-- Directions --
Print the data exactly, leaving nothing out.

(Beginning of Material provided)

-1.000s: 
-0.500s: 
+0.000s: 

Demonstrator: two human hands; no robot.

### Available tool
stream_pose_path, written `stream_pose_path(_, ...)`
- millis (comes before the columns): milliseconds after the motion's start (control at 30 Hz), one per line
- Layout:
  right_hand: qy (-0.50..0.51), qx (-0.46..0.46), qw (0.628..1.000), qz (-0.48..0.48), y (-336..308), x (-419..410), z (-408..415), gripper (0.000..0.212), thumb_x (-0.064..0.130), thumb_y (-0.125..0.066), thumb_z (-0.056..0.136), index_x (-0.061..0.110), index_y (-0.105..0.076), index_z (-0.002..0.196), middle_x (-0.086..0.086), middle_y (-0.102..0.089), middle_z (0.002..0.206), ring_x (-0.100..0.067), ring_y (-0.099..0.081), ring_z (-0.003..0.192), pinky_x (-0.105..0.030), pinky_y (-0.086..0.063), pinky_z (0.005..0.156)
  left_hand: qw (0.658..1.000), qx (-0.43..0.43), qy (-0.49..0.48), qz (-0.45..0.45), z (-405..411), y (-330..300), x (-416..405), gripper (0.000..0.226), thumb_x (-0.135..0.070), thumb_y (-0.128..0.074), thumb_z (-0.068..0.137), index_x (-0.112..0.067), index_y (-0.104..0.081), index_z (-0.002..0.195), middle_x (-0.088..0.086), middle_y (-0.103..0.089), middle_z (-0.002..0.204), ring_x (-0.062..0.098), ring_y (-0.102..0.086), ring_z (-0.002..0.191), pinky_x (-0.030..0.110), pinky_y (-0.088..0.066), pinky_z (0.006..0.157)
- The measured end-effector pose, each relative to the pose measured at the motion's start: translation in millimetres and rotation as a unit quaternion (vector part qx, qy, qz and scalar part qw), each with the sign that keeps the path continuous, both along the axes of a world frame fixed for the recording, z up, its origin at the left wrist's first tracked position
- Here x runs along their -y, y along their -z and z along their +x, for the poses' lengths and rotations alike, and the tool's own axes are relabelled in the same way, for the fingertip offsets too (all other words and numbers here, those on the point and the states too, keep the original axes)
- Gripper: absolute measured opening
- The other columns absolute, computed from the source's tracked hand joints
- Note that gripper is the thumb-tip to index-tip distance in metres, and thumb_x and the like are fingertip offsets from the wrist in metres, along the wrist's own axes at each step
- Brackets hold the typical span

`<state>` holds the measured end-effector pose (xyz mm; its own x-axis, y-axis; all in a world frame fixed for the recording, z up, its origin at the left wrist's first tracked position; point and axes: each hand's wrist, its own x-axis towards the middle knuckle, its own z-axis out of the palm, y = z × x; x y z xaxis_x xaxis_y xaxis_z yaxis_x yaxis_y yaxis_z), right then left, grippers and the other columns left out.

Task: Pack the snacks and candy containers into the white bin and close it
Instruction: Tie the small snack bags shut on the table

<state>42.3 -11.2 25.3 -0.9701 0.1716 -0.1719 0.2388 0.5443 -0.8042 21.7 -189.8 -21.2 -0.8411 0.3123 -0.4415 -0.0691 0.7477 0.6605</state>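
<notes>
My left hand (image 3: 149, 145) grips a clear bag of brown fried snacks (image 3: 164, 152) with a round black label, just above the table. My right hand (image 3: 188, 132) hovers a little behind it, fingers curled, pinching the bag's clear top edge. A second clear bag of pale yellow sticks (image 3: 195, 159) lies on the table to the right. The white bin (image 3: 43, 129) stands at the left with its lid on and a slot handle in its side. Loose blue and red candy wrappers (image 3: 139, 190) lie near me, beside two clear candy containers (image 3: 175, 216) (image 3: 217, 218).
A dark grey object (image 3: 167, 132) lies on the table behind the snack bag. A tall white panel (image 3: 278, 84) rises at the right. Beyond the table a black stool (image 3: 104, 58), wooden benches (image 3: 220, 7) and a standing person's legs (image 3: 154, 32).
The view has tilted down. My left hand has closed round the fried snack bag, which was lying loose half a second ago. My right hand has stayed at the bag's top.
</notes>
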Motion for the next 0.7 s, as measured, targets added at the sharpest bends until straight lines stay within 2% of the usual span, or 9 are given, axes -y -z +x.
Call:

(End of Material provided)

-- Solved exercise --
-1.000s: 
-0.500s: 
+0.000s: 

Demonstrator: two human hands; no robot.

### Available tool
stream_pose_path, written `stream_pose_path(_, ...)`
- millis (comes before the columns): milliseconds after the motion's start (control at 30 Hz), one per line
- Layout:
  right_hand: qy (-0.50..0.51), qx (-0.46..0.46), qw (0.628..1.000), qz (-0.48..0.48), y (-336..308), x (-419..410), z (-408..415), gripper (0.000..0.212), thumb_x (-0.064..0.130), thumb_y (-0.125..0.066), thumb_z (-0.056..0.136), index_x (-0.061..0.110), index_y (-0.105..0.076), index_z (-0.002..0.196), middle_x (-0.086..0.086), middle_y (-0.102..0.089), middle_z (0.002..0.206), ring_x (-0.100..0.067), ring_y (-0.099..0.081), ring_z (-0.003..0.192), pinky_x (-0.105..0.030), pinky_y (-0.086..0.063), pinky_z (0.005..0.156)
  left_hand: qw (0.658..1.000), qx (-0.43..0.43), qy (-0.49..0.48), qz (-0.45..0.45), z (-405..411), y (-330..300), x (-416..405), gripper (0.000..0.226), thumb_x (-0.135..0.070), thumb_y (-0.128..0.074), thumb_z (-0.068..0.137), index_x (-0.112..0.067), index_y (-0.104..0.081), index_z (-0.002..0.195), middle_x (-0.088..0.086), middle_y (-0.103..0.089), middle_z (-0.002..0.204), ring_x (-0.062..0.098), ring_y (-0.102..0.086), ring_z (-0.002..0.191), pinky_x (-0.030..0.110), pinky_y (-0.088..0.066), pinky_z (0.006..0.157)
- The measured end-effector pose, each relative to the pose measured at the motion's start: translation in millimetres and rotation as a unit quaternion (vector part qx, qy, qz and scalar part qw), each with the sign that keeps the path continuous, both along the axes of a world frame fixed for the recording, z up, its origin at the left wrist's first tracked position
- Here x runs along their -y, y along their -z and z along their +x, for the poses' lengths and rotations alike, and the tool's own axes are relabelled in the same way, for the fingertip offsets too (all other words and numbers here, those on the point and the states too, keep the original axes)
- Gripper: absolute measured opening
- The other columns absolute, computed from the source's tracked hand joints
- Note that gripper is the thumb-tip to index-tip distance in metres, and thumb_x and the like are fingertip offsets from the wrist in metres, along the wrist's own axes at each step
- Brackets hold the typical span

`<state>` holds the measured end-effector pose (xyz mm; its own x-axis, y-axis; all in a world frame fixed for the recording, z up, its origin at the left wrist's first tracked position; point and axes: each hand's wrist, its own x-axis towards the middle knuckle, its own z-axis out of the palm, y = z × x; x y z xaxis_x xaxis_y xaxis_z yaxis_x yaxis_y yaxis_z), right then left, grippers and the other columns left out.

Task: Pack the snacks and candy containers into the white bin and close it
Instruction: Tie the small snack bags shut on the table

<state>42.3 -11.2 25.3 -0.9701 0.1716 -0.1719 0.2388 0.5443 -0.8042 21.7 -189.8 -21.2 -0.8411 0.3123 -0.4415 -0.0691 0.7477 0.6605</state>
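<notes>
My left hand (image 3: 149, 145) grips a clear bag of brown fried snacks (image 3: 164, 152) with a round black label, just above the table. My right hand (image 3: 188, 132) hovers a little behind it, fingers curled, pinching the bag's clear top edge. A second clear bag of pale yellow sticks (image 3: 195, 159) lies on the table to the right. The white bin (image 3: 43, 129) stands at the left with its lid on and a slot handle in its side. Loose blue and red candy wrappers (image 3: 139, 190) lie near me, beside two clear candy containers (image 3: 175, 216) (image 3: 217, 218).
A dark grey object (image 3: 167, 132) lies on the table behind the snack bag. A tall white panel (image 3: 278, 84) rises at the right. Beyond the table a black stool (image 3: 104, 58), wooden benches (image 3: 220, 7) and a standing person's legs (image 3: 154, 32).
The view has tilted down. My left hand has closed round the fried snack bag, which was lying loose half a second ago. My right hand has stayed at the bag's top.
</notes>
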Motion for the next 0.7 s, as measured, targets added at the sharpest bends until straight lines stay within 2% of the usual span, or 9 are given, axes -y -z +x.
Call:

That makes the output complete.